Roma, 26 mag. (AdnKronos Salute) - Gli attacchi a ospedali e centri d'emergenza nel mondo hanno causato la morte di 959 operatori sanitari e 1.561 feriti in 19 paesi che vivono una situazione di instabilità. Più del 50% degli attacchi è stato rivolto contro strutture sanitarie, il 25% direttamente contro gli operatori sanitari. La Siria (38%), la Cisgiordania e la striscia di Gaza (9%) , l'Iraq (7%) , il Pakistan (7%), la Libia (6%) sono i Paesi che hanno fatto registrare la maggior parte degli attacchi, in totale 594. Sono i dati raccolti dal report 'Attacks on health care' (2014-2015) dell'Organizzazione mondiale della sanità (Oms).
Per quanto riguarda i decessi, la Siria (352), il Pakistan (102) e l'Iraq (114) sono gli Stati dove sono stati uccisi più operatori sanitari.
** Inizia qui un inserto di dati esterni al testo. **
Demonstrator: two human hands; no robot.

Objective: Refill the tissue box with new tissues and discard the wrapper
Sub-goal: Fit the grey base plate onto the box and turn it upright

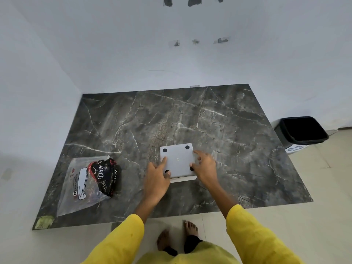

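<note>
Your dark marble tabletop (pixel 219 121) carries it all, the black bin (pixel 302 130) waiting beyond its right edge. The emptied wrapper (pixel 89 183) lies left, undiscarded. Tissue box (pixel 178 161) sits centre, feet up: left grip (pixel 157 178) and right grip (pixel 204 168) spread, fingertips pressing its base.

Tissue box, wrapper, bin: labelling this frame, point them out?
tissue box (pixel 178 159): head view, upturned base panel.
wrapper (pixel 83 184): head view, clear printed plastic.
bin (pixel 302 128): head view, dark inside liner.
</note>
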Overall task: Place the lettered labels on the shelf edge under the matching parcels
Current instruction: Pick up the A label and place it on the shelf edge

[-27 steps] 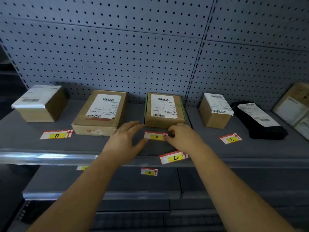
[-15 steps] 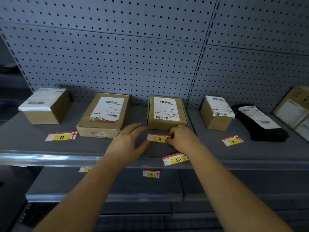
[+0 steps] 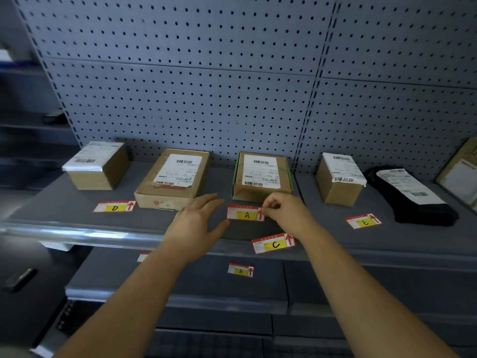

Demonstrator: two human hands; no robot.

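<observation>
Heads up on the A label (image 3: 245, 213): it's lying on the shelf (image 3: 77, 220) right in front of the green-edged parcel (image 3: 260, 177). Your right grip (image 3: 286, 213) has its red-arrow end pinched between thumb and fingertips. Your left grip (image 3: 198, 223) is wide, fingers straight, just beside the label's other end. Can't tell if the thumb actually touches it.

Stuff that could bite you, my guess:

- **Crooked landing:** a one-end pinch on a thin card means it can bend or swing when you lift, so it may go down crooked.
- **Knocking C off:** the C label (image 3: 273, 243) sits at the very front lip, just beside your right wrist. Drag that forearm back carelessly and you could knock it down to the lower shelf (image 3: 180, 280), where the B label (image 3: 240, 270) lies.
- **Wrong match:** the print on the parcel's sheet is too small to read from here, so check the letter really matches before committing.

The D label (image 3: 114, 206) and E label (image 3: 363, 221) are well apart from both grips, so no worry there.
</observation>
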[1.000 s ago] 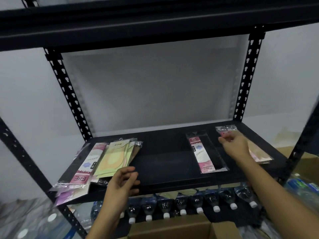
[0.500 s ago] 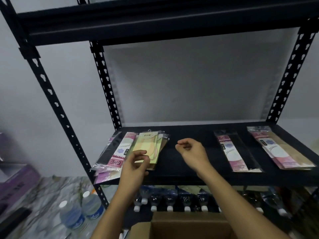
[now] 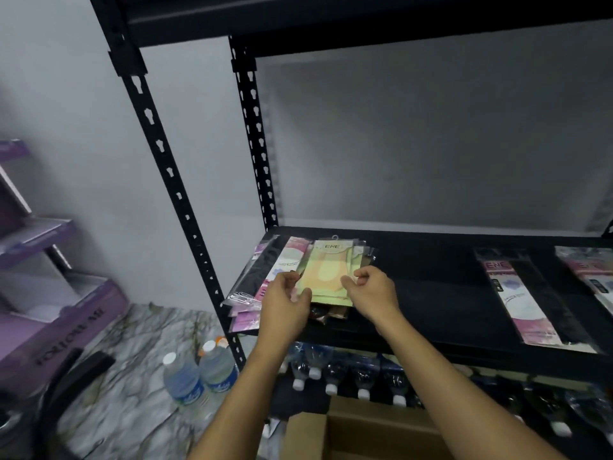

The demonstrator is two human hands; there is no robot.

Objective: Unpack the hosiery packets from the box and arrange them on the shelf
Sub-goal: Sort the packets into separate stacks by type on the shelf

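While it sits atop the stack (image 3: 288,257) at the left end of the shelf (image 3: 431,293), the yellow-green packet (image 3: 326,277) is pinched at its edges by left hand (image 3: 285,305) and right hand (image 3: 373,293) fingers.

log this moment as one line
phase: arranging | left hand: holds green packet, left edge | right hand: pinches its right edge | packet: atop pile, left end of shelf
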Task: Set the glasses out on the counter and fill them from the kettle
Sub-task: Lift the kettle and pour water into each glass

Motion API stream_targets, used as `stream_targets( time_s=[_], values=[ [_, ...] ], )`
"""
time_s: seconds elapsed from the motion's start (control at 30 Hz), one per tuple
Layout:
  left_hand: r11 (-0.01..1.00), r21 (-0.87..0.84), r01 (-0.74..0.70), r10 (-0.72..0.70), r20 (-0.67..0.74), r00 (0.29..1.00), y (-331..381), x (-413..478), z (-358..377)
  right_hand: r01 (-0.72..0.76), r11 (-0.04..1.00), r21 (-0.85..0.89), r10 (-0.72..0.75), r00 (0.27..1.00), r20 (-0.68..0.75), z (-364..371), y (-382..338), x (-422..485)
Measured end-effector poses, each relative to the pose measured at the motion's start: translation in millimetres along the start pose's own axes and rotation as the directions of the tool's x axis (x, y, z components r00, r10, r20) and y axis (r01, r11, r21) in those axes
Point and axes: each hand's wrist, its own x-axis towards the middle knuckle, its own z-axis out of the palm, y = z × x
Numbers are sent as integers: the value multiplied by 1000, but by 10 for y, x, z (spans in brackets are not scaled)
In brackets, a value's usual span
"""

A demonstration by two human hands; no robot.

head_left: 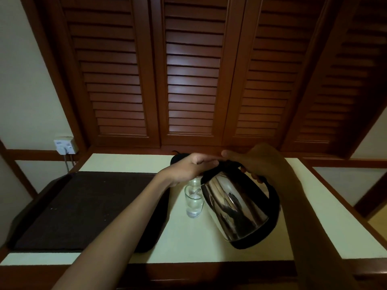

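Note:
A steel kettle [236, 210] with a black handle and base hangs tilted to the left above the pale counter [314, 227]. My right hand [259, 162] is closed around its black handle from the right. My left hand [192, 166] rests flat on the kettle's black lid, fingers stretched out. Just under the spout stands a clear glass [193, 203], upright on the counter, with a little water at the bottom. A second glass seems to stand right behind it, mostly hidden by my left hand.
A dark tray [83, 206] covers the left half of the counter. The kettle's black base [178, 159] sits at the back by the louvered wooden doors [192, 70]. A wall socket [65, 146] is at the left. The counter's wooden front edge [188, 271] runs below.

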Motion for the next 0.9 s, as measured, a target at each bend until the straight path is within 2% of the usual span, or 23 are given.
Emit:
stream_targets(
  time_s=[0.2, 0.37, 0.5, 0.63, 0.73, 0.9],
  values=[
    [967, 252, -29, 29, 3, 1000, 216, -18, 104, -32, 990, 139, 40, 998, -50, -33, 258, -113],
    [918, 376, -122, 126, 14, 992, 389, -9, 146, -28, 966, 257, 40, 998, -42, -111, 405, -164],
    [883, 442, -161, 154, 53, 987, 748, 10, 87, 59, 909, 412, -45, 998, -43, -264, 347, -142],
    [833, 518, -193, 178, 80, 981, 1200, 106, -92, 107, 877, 469, -64, 992, -107, -421, 108, 13],
    [742, 635, -216, 184, 117, 976, 1482, 234, -285, 203, 831, 518, -138, 977, -162, -520, -105, 204],
    [643, 746, -172, 160, 89, 983, 1693, 481, -624, 309, 825, 473, -217, 947, -238, -514, -394, 687]
  ],
)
Il 63% degli attacchi è stato diretto a ospedali, centri di cure primarie e strutture da campo, il 26% ha coinvolto direttamente medici e infermieri. Secondo il report, è stato accertato che il 62% degli attacchi è stato intenzionale.
I dati disponibili non sono stati aggregati per tipo di attacco a causa della mancanza di uno standard uniforme di classificazione, ma gli esperti dell'Oms hanno evidenziato che le violenze nei confronti di ospedali e operatori hanno riguardato bombardamenti, esplosioni, saccheggi, rapine e la chiusura forzata delle strutture. Spesso i medici e gli infermieri sono stati costretti con la forza o sotto minaccia ad agire contro la proprio volontà, e sottoposti a torture, esecuzioni e vessazioni.